## AIM OF THE TASK
Word for word, print each line of the listing below; pictures stay out.

## RECORDED INFORMATION
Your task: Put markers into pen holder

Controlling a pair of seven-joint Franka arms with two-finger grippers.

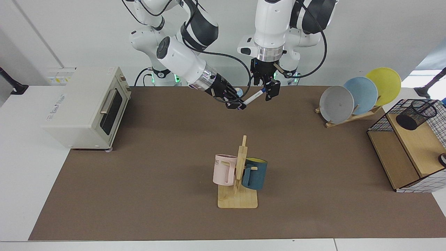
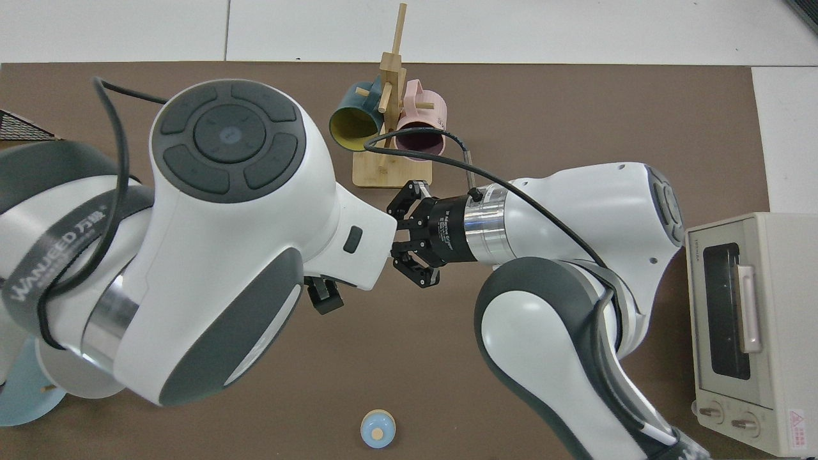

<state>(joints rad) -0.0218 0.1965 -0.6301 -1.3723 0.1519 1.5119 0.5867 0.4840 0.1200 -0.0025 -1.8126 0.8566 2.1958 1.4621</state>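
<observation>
The marker (image 1: 253,98), a slim white pen with a blue cap, is held aloft in the upper middle of the facing view, well apart from the pen holder (image 1: 416,114) at the far right. It is clamped at its lower end by the right gripper (image 1: 238,104) and at its capped end by the left gripper (image 1: 270,91). It is judged light, stiff and smooth, so a firm mid-barrel hold is advised to prevent pivoting or slipping.

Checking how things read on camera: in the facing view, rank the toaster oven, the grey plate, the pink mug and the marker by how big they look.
1. Toaster oven, clearly the largest.
2. Grey plate.
3. Pink mug; it stands nearer the camera, so its place behind the plate is unsure.
4. Marker, held up between the two grippers, smallest.
</observation>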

## RESPONSE TO THIS EXERCISE
Your task: Put markers into pen holder

Controlling a pair of seven-joint Franka arms with two-finger grippers.


<state>(joints rad) -0.0218 0.1965 -0.6301 -1.3723 0.1519 1.5119 0.5867 0.4840 0.1200 -0.0025 -1.8126 0.8566 2.1958 1.4621</state>
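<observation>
The marker (image 1: 253,98), a slim white pen with a blue cap, is held aloft in the upper middle of the facing view, well apart from the pen holder (image 1: 416,114) at the far right. It is clamped at its lower end by the right gripper (image 1: 238,104) and at its capped end by the left gripper (image 1: 270,91). It is judged light, stiff and smooth, so a firm mid-barrel hold is advised to prevent pivoting or slipping.

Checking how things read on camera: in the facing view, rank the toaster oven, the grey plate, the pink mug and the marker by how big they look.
1. Toaster oven, clearly the largest.
2. Grey plate.
3. Pink mug; it stands nearer the camera, so its place behind the plate is unsure.
4. Marker, held up between the two grippers, smallest.
</observation>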

The generated output is now complete.